CLAIMS What is claimed is:

1 . A wireless transmit/receive unit (WTRU), comprising: a processor configured to: receive configuration information from a network device, wherein the configuration information indicates first short control signal transmission (SCSt) configuration information; determine whether a signal to be transmitted satisfies a condition, wherein the condition is associated with at least a transmission priority associated with the signal; and based on a determination that the signal satisfies the condition, transmit the signal based on the first SCSt configuration information indicated by the configuration information.

2. The WTRU of claim 1 , wherein the condition is further associated with a cast type associated with the signal, a resource pool congestion status associated with the signal, a channel occupancy time associated with the signal, or a packet delay budget associated with the signal.

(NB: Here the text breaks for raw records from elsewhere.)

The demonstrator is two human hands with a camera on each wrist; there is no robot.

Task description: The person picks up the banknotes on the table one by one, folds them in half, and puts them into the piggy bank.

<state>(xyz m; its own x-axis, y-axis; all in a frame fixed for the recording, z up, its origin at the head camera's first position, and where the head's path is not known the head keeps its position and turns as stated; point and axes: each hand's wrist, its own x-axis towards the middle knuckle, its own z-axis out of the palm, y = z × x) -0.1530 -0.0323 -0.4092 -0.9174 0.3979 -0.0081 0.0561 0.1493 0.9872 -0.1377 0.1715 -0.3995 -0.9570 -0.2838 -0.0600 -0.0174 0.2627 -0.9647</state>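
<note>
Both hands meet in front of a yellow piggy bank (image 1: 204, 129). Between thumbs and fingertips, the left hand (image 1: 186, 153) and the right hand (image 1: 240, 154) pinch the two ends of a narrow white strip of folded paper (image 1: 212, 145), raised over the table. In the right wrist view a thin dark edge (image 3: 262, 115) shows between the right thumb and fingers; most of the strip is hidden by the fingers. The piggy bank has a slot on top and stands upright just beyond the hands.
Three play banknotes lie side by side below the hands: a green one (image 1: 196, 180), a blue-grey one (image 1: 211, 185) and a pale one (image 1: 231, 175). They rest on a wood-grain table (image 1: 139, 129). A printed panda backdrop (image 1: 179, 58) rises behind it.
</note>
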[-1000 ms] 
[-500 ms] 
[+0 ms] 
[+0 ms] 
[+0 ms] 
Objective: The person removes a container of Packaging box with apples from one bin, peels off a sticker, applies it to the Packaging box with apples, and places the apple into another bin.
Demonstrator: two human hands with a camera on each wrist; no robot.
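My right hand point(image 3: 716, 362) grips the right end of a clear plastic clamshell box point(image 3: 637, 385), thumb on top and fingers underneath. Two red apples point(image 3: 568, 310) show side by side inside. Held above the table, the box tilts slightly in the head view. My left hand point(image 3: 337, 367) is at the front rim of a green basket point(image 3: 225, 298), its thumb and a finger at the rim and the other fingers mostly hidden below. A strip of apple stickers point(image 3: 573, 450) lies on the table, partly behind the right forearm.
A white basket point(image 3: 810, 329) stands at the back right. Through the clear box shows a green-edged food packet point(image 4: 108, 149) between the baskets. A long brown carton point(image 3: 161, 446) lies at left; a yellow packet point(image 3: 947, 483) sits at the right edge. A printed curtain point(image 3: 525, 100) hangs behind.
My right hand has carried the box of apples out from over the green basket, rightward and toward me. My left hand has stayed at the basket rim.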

3. The WTRU of claim 1 or 2, wherein the first SCSt configuration information indicates one or more of a first duty cycle, a first transmission duration, or a first transmission resource.

4. The WTRU of any of claims 1 to 3, wherein the configuration information further indicates second SCSt configuration information, wherein the second SCSt configuration information indicates one or more of a second duty cycle, a second transmission duration, or a second transmission resource, and wherein the processor being configured to transmit the signal based on the first SCSt configuration information comprises the processor being configured to select the first SCSt configuration information over the second SCSt configuration information for the transmission of the signal.

5. The WTRU of claim 4, wherein the processor is configured to select the first SCSt configuration information over the second SCSt configuration information based on one or more of a cast type associated with the signal, a resource pool congestion status associated with the signal, a channel occupancy time associated with the signal, or a packet delay budget associated with the signal.

6. The WTRU of any of claims 1 to 5, wherein the processor is further configured to transmit a message to another WTRU that indicates that the signal has been transmitted based on the first SCSt configuration information.

7. The WTRU of any of claims 1 to 6, wherein the processor is configured to transmit the signal over a channel without obtaining a clear channel access to the channel prior to the transmission.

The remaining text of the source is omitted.